Only the lines from the one with "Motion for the" to the end of the data below should be given again, exactly as written.

-- INFORMATION PROVIDED follows --

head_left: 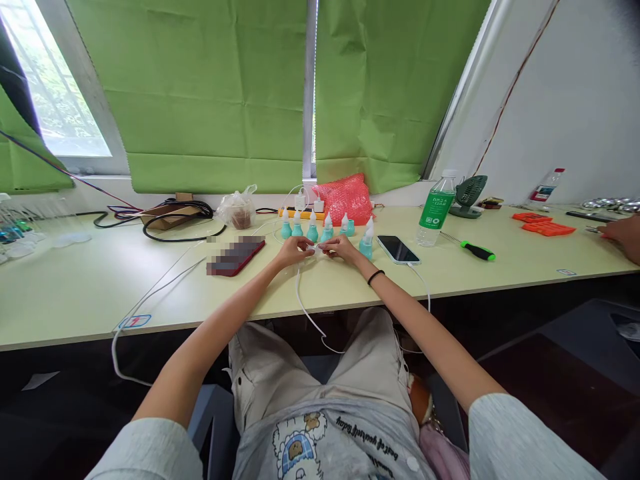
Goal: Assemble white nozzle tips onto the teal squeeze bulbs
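My left hand [295, 252] and my right hand [342, 248] meet over the table, fingers pinched. Between their fingertips is a small translucent whitish piece [317, 251], whose kind is too small to make out. Just behind the hands stands a row of small teal squeeze bulbs with pointed white tips, among them one teal bulb [312, 233] in the middle. Another tipped teal bulb [366, 248] stands to the right of my right hand. A teal bulb without a tip [351, 228] is further back.
A dark red phone [245, 257] lies left, a charging phone [399, 249] right. A water bottle [436, 210], green screwdriver [477, 251] and small fan [469, 198] are further right. Behind is a red bubble-wrap bag [345, 197]. Cables cross the table [175, 307]. Another person's hand [623, 237] is far right.
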Motion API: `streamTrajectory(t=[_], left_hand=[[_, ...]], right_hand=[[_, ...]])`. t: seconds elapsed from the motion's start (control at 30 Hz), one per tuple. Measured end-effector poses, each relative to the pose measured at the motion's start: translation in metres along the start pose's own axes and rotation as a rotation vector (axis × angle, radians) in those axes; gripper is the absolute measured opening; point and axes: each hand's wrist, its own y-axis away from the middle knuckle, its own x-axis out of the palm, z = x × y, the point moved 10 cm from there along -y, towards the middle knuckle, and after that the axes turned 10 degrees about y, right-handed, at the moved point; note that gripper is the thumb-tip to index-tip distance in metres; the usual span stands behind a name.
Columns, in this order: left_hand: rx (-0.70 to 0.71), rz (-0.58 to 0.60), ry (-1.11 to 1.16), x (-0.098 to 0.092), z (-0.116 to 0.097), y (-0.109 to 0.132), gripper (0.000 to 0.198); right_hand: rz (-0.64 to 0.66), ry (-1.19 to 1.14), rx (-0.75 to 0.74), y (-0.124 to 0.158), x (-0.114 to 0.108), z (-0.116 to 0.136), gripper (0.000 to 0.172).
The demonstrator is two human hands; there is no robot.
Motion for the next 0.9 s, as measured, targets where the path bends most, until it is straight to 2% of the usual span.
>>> streamTrajectory(t=[0.2, 0.5, 0.73, 0.9], left_hand=[[-0.004, -0.007, 0.018, -0.001, 0.000, 0.000, 0.029], [0.001, 0.009, 0.071, 0.000, 0.003, 0.000, 0.032], [0.010, 0.019, 0.140, 0.001, 0.009, -0.003, 0.030], [0.014, 0.017, 0.182, -0.001, 0.006, -0.004, 0.030]], right_hand=[[-0.047, 0.014, -0.036, 0.001, -0.005, 0.006, 0.032], [-0.049, 0.031, -0.055, 0.001, -0.003, 0.008, 0.031], [0.013, -0.037, -0.011, 0.000, 0.002, 0.001, 0.032], [0.081, -0.106, 0.038, 0.000, 0.009, -0.003, 0.039]])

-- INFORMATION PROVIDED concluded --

» **SOLUTION**:
Motion for the next 0.9 s, as measured, targets where the path bends most, until it is straight to 2% of the usual span.
>>> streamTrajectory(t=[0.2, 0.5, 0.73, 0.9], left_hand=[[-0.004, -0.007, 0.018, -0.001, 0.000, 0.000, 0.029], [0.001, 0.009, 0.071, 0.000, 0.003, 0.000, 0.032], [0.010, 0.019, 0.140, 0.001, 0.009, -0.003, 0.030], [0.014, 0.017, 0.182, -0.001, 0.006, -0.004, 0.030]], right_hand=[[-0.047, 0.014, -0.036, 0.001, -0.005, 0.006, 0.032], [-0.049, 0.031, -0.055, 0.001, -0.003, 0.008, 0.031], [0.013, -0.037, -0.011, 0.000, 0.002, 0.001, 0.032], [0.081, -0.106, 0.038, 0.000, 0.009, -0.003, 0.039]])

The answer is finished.